My question is: what's the difference between running an EA in a productive environment compared to a simulated environment such as the strategy tester?

I'm thinking of aspects like

- quality of modeled environments (data quality for instance)

- availability (hardware, power, internet connection, …)

- predictability of the profitability of an algorithm

- etc. ...

Since I'm quite new to automated trading in general, I'm just interested in your experiences!

Also I wanted to say, that I'm really surprised to find such a vivid and productive community here.

The MQL4-book is also a really great resource for beginners like me!


Thanks.
 
schnappi:
Hello Community!

My question is: what's the difference between running an EA in a productive environment compared to a simulated environment such as the strategy tester?

I'm thinking of aspects like

- quality of modeled environments (data quality for instance)

- availability (hardware, power, internet connection, …)

- predictability of the profitability of an algorithm

- etc. ...

Since I'm quite new to automated trading in general, I'm just interested in your experiences!

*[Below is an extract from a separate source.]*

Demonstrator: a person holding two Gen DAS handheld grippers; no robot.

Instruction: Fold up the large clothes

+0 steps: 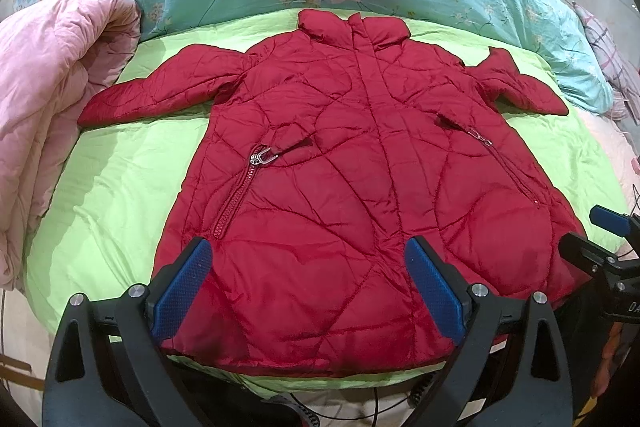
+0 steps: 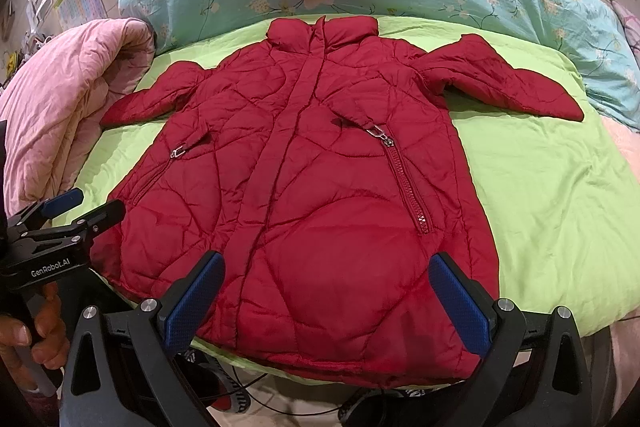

Also I wanted to say, that I'm really surprised to find such a vivid and productive community here.

The MQL4-book is also a really great resource for beginners like me!


Thanks.

Productive vs. Simulated


The number one problem I've discovered is that when running a EA in a strategy tester- you will find issues of "Curve Fitting." What that means, is that the test shows good results for the past because the EA worked for the trend- but doesn't actually work period.


When making or using a good EA. Make sure it uses sound money management, takes sound risks, and above all else- uses sound discipline.


-Jacob

 

most time, or till now, there is no any uniform mothods to evaluate all such things.